DESCRIPTION OF THE TASK
Begin the copy at the line containing "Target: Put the" in the data below and end it at the line containing "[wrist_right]", keeping each line exact and leaving out pictures.

[Excerpts from a dataset]
BEGIN

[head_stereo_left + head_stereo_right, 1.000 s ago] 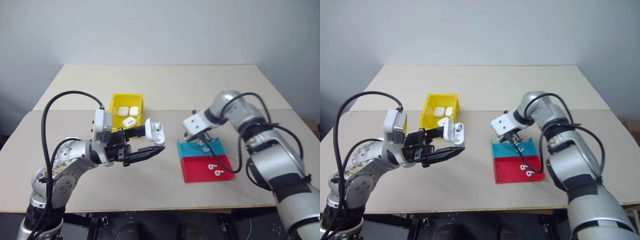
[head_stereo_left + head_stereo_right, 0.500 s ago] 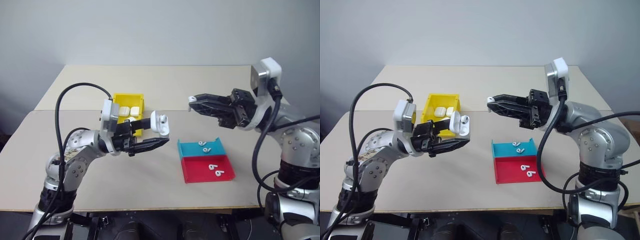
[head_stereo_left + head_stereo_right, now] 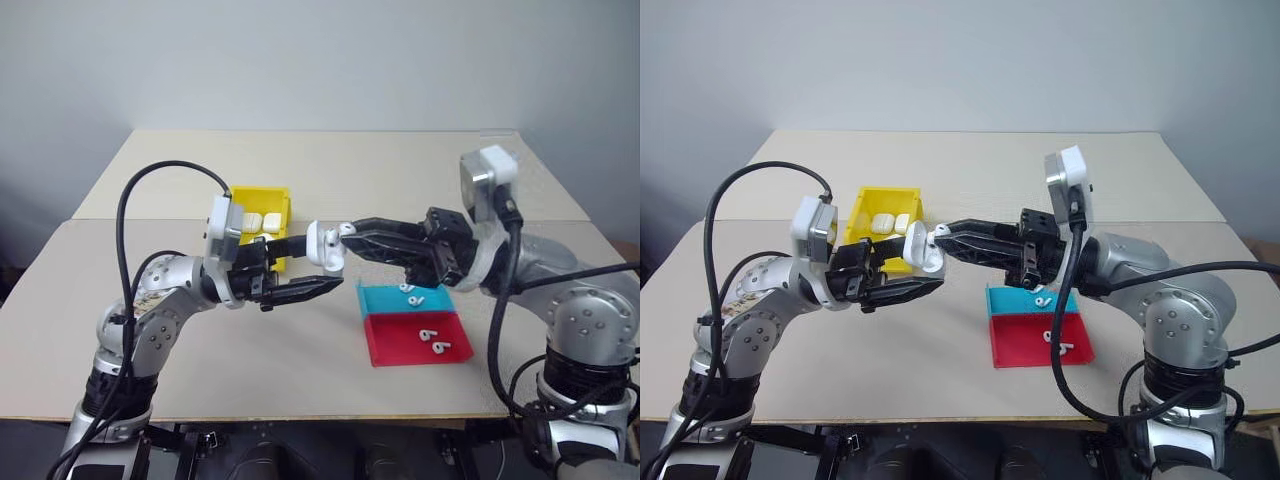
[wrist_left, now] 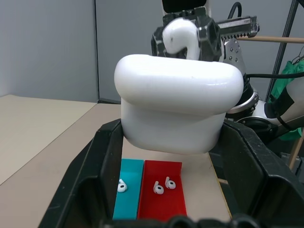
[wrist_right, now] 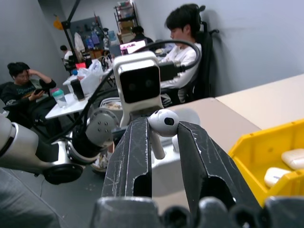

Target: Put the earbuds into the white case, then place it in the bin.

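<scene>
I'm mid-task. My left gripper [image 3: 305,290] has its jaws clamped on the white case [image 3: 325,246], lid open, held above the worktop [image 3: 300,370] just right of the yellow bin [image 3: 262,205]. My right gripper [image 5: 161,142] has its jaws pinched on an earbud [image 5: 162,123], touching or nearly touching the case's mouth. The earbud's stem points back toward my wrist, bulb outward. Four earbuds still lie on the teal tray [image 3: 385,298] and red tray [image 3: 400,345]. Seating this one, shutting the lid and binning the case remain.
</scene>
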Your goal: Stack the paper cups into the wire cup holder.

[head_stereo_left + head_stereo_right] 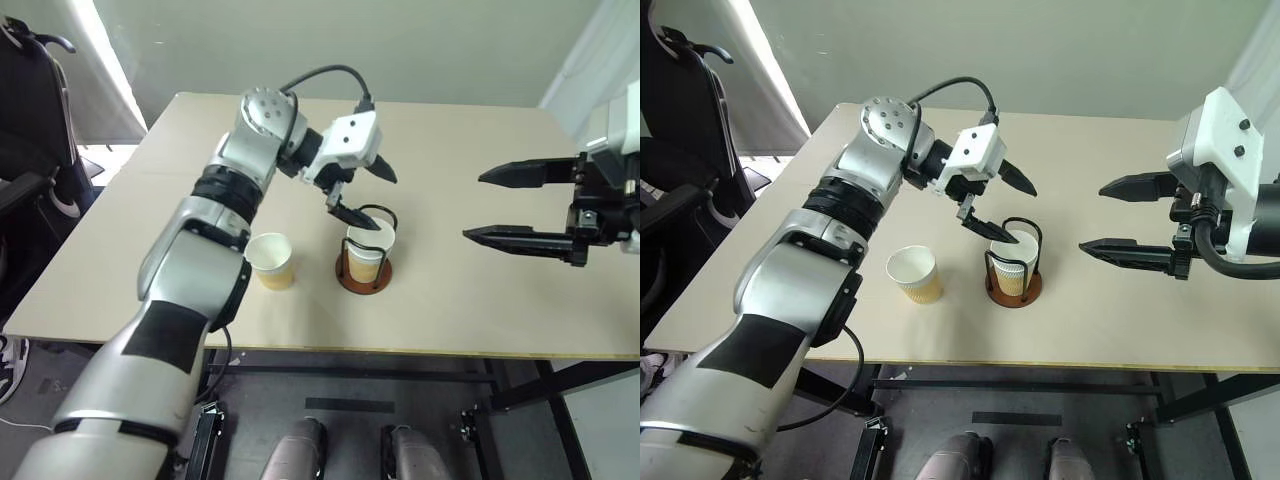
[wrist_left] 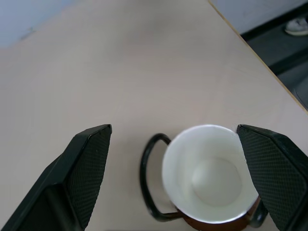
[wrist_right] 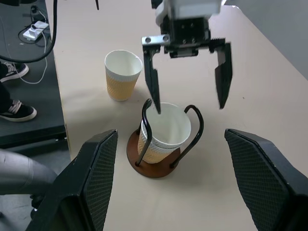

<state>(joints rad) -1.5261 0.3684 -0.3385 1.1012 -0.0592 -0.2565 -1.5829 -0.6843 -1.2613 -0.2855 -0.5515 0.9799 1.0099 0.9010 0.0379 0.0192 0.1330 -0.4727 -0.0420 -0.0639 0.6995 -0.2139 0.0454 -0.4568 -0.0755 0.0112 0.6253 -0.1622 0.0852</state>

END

SOLUTION TO THIS PROBLEM
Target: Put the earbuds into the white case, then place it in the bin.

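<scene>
I'm mid-task. My left gripper [image 3: 305,290] has its jaws clamped on the white case [image 3: 325,246], lid open, held above the worktop [image 3: 300,370] just right of the yellow bin [image 3: 262,205]. My right gripper [image 5: 161,142] has its jaws pinched on an earbud [image 5: 162,123], touching or nearly touching the case's mouth. The earbud's stem points back toward my wrist, bulb outward. Four earbuds still lie on the teal tray [image 3: 385,298] and red tray [image 3: 400,345]. Seating this one, shutting the lid and binning the case remain.
</scene>
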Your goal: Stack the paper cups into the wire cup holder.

[head_stereo_left + head_stereo_right] 
[wrist_left] 
[wrist_right] 

The required response has been given in full.